MemorialCare Long Beach Medical Center Long Beach, California
M. Barker1, M. Campbell1, L. Turner1, A. N. M. Syed2, R. Wei2, and P. Kabolizadeh2; 1MemorialCare Medical Center, Long Beach, CA, 2Memorial Radiation Oncology Medical Group, Long Beach, CA
Purpose/Objective(s): Patients undergoing breast radiation therapy utilizing deep inspiration breath hold (DIBH) technique historically received tattoos to assist with daily setup alignment and verification. With the advent of surface imaging, tattoos may no longer be necessary to ensure setup accuracy. The purpose of this retrospective study is to compare setup times, overall treatment times, setup accuracy, and imaging frequency of conventional tattoo-based setups to those without reference to tattoos.

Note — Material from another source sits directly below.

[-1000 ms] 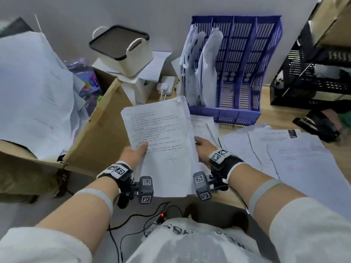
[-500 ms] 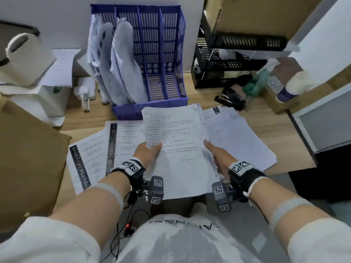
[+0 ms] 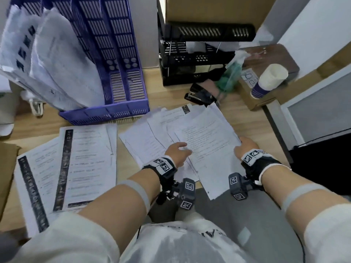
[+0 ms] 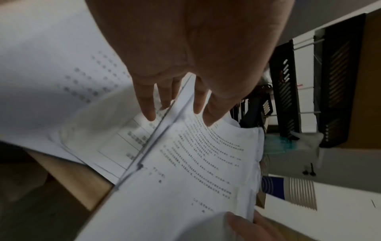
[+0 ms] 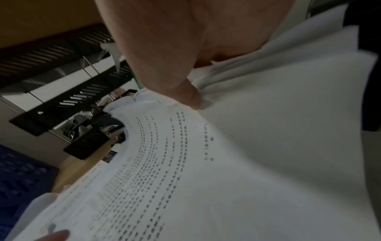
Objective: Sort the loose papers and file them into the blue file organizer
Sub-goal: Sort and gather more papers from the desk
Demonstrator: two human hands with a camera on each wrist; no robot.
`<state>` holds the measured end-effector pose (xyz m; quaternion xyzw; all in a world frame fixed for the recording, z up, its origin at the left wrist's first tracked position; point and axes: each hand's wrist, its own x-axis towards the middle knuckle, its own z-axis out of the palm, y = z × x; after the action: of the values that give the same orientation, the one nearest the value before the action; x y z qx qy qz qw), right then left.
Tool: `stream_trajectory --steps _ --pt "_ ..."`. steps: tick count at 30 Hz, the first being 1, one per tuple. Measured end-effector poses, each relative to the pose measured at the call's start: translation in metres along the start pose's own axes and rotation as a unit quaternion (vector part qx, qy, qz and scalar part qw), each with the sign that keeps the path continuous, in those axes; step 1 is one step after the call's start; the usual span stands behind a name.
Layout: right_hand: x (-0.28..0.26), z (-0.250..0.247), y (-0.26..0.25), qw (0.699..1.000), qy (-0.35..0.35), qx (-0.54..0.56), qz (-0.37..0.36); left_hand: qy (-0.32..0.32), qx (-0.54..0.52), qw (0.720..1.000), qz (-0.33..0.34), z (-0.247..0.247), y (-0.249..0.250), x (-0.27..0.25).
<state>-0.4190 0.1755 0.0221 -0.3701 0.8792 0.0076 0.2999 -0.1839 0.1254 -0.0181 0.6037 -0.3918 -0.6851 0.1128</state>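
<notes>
A stack of printed pages (image 3: pixel 207 147) is held between both hands, low over a fan of loose papers (image 3: pixel 144 141) on the wooden desk. My left hand (image 3: pixel 178 149) pinches the stack's left edge; in the left wrist view that edge (image 4: pixel 164 130) runs between its fingers (image 4: pixel 146 109). My right hand (image 3: pixel 244 144) grips the right edge, its thumb (image 5: pixel 185 91) pressing on the top page (image 5: pixel 185 163) and its fingers hidden beneath. The blue file organizer (image 3: pixel 106 114) stands at the back left with papers (image 3: pixel 62 67) in its left slots; the right slots look bare.
More printed sheets (image 3: pixel 85 162) lie left of the hands. A black stapler (image 3: pixel 199 95), a black mesh tray rack (image 3: pixel 199 54), a green spray bottle (image 3: pixel 229 74) and stacked paper cups (image 3: pixel 269 80) stand at the back right. Cardboard (image 3: pixel 7 168) edges the left.
Both hands have carried the stack to the right and lowered it from upright in front of the organizer to nearly flat over the right-hand pile. The head view has swung right.
</notes>
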Motion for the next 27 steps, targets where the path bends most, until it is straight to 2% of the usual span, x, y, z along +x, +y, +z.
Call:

Materials/
Methods: 123 DIBH breast patients who used surface guidance technology to verify the DIBH threshold were subsequently analyzed, extracting data on the total time to set up the patient per fraction, the total time to treat the patient per fraction, the deviation of the treatment couch position from the planned position, the number of images acquired, as well as patient demographics including age at first treatment day, body-mass index (BMI) at first treatment day, self-reported ethnicity, and primary language. Results: Among patients in the tattooed group, the average treatment time per fraction was 15:29 minutes versus 12:59 minutes in the tattooless group with the main contribution being a reduction in setup time (p<0.01, 1:30 minutes p<0.01 respectively). The most significant reduction in treatment times was observed in more complicated plan types; for dual-plan techniques involving regional nodes, the average treatment time was 17:43 minutes for the tattooed cohort versus 13:30 minutes for the tattooless cohort (p<0.01). Overall 3D displacement reduced from 1.72 cm for the tattoo cohort to 1.02 cm for the tattooless cohort (p<0.01). Tattooless dual-isocenter DIBH breast plans were observed to show an overall 0.56cm 3D displacement (p<0.01). There is no correlation between patient demographics on treatment time, setup time, or 3D displacement between the cohorts. Conclusion: Tattoos are not required for accurate and expeditious DIBH breast setups when using SGRT technology.